Another possibility is to focus more directly on abusing Narset’s static ability with Emergency Powers. @elliothas on Twitter suggested the following:


This deck has both Induced Amnesia and Emergency Powers to attack your opponent’s hand if you control Narset – how often do you see an Azorius discard deck? – as well as the ability to blow up your own Induced Amnesia on yourself with Blast Zone to draw some cards. Smothering Tithe gives you a lot of Treasures if you cast Emergency Powers, and those eventually fuel a huge Finale of Glory, which can also be cast for smaller numbers to protect your planeswalkers (and leads to sweet ambushes with Teferi, Time Raveler thanks to Teferi’s +1 ability).

Outside of that, it plays a normal Azorius control game.

Smothering Tithe and Narset work at cross purposes, but really they’re just supplemental cards to make sure you have something that combos well with Emergency Powers or Induced Amnesia. One option I wonder about adding is God-Pharaoh’s Statue. This card is weird and not especially strong, but it adds further taxing to supplement Smothering Tithe and Smothering Tithe can ramp it out if they don’t pay immediately.
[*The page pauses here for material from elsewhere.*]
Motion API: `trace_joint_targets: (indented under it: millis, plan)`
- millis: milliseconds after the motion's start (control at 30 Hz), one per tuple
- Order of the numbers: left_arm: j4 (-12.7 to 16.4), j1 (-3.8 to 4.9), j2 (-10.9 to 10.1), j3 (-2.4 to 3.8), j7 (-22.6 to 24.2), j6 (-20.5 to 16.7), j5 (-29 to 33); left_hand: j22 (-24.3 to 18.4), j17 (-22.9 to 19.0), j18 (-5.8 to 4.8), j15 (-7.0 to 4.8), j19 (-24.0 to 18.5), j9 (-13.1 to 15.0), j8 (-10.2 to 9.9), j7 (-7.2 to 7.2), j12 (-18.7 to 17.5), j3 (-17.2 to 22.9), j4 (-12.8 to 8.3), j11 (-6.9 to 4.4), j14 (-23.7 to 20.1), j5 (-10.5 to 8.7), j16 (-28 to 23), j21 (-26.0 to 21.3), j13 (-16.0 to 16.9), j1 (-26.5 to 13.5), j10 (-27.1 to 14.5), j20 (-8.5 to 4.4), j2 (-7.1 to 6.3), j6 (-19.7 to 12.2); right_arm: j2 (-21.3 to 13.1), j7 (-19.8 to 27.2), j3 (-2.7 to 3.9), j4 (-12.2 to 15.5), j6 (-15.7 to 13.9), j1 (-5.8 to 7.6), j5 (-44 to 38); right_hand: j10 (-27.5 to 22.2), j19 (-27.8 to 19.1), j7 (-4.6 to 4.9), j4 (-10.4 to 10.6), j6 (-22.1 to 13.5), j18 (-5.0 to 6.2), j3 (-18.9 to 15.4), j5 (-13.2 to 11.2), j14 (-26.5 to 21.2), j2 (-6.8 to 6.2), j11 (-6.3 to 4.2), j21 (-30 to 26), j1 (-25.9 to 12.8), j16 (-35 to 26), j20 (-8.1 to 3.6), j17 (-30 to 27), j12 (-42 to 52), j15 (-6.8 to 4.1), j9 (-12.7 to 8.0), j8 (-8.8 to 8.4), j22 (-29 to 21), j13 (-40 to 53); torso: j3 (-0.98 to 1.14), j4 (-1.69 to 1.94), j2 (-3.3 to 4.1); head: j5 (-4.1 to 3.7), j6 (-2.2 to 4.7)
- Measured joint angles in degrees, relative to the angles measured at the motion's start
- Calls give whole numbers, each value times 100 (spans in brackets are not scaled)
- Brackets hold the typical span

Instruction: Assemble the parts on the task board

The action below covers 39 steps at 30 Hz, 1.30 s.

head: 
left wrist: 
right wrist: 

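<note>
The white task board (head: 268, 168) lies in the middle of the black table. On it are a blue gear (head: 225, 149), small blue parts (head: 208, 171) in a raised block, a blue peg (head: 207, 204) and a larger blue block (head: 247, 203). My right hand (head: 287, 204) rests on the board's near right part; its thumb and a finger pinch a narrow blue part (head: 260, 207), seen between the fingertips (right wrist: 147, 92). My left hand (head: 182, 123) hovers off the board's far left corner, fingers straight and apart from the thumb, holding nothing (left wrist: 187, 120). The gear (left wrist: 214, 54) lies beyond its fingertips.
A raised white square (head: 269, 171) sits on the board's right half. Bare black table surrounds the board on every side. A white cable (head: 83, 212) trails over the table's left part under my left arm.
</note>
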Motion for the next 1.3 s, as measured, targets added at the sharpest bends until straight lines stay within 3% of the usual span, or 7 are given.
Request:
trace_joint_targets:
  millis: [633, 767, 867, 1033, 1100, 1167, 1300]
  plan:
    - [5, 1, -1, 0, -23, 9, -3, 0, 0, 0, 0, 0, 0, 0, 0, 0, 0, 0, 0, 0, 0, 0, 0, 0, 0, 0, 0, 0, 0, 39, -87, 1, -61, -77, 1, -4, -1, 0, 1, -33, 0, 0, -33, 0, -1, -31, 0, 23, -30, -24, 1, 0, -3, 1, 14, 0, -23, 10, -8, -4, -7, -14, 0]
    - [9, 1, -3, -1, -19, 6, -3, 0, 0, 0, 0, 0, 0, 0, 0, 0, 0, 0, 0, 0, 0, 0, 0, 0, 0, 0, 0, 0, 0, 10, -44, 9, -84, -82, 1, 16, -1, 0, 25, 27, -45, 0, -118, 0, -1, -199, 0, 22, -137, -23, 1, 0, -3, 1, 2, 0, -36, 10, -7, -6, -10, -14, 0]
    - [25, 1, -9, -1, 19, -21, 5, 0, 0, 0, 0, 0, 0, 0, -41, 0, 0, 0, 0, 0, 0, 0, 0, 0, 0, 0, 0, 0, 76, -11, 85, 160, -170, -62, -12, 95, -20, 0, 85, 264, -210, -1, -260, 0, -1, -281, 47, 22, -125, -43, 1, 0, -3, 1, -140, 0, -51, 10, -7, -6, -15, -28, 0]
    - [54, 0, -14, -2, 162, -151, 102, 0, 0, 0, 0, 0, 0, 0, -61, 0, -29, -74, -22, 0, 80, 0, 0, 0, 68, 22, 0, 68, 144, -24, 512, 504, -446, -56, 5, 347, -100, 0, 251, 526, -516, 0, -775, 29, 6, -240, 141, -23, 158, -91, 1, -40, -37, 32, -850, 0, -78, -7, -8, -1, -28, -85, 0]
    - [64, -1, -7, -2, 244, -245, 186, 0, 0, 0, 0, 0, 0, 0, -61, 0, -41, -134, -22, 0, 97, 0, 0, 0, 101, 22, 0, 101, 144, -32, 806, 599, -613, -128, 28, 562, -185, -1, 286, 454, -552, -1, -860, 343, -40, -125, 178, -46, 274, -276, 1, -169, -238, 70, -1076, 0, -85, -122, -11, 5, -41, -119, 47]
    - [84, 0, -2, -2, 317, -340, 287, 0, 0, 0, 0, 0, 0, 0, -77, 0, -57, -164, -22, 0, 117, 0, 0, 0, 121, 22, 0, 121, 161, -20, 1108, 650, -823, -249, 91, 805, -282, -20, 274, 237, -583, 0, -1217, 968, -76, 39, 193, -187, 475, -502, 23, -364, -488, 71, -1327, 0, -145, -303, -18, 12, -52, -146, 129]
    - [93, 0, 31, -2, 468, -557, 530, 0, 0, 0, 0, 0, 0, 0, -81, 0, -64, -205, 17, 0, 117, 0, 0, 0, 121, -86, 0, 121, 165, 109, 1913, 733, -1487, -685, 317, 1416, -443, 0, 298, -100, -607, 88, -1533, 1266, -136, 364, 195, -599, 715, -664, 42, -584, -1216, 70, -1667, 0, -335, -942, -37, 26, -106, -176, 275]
It’s also very strong to put onto the battlefield with Emergency Powers to choke your opponent’s ability to use the cards they’ve drawn if you don’t have Narset on the battlefield.

My personal inclination is to move more toward planeswalkers to take advantage of Mox Amber, which is good even in multiples to use as Lotus Petals for casting Emergency Powers:


More planeswalkers and Fblthp allow the inclusion of Mox Amber, which helps with Emergency Powers, as I mentioned, but also helps with casting sweepers on Turn 4 and plays especially well with the sideboard, allowing you to hold up Spell Pierce on Turn 3 after casting a planeswalker or, even better, cast Lyra Dawnbringer on Turn 4 against aggro decks (maybe even Turn 3 off Fblthp and two Mox Amber).

This loses Finale of Glory as a dedicated finisher, but I think leaning on Jace and Teferi should be fine to close out a game.

The key takeaway here is that if you’re trying to assemble any combo of noncreature spells, Narset is a great way to get them together, and when Narset itself is half the combo, that’s even easier. Nicol Bolas, Dragon-God plus The Elderspell? Narset can help with that.

I’m not sure which shells will turn out best, but it’s very likely that Narset, Parter of Veils will be a major player in War of the Spark Standard.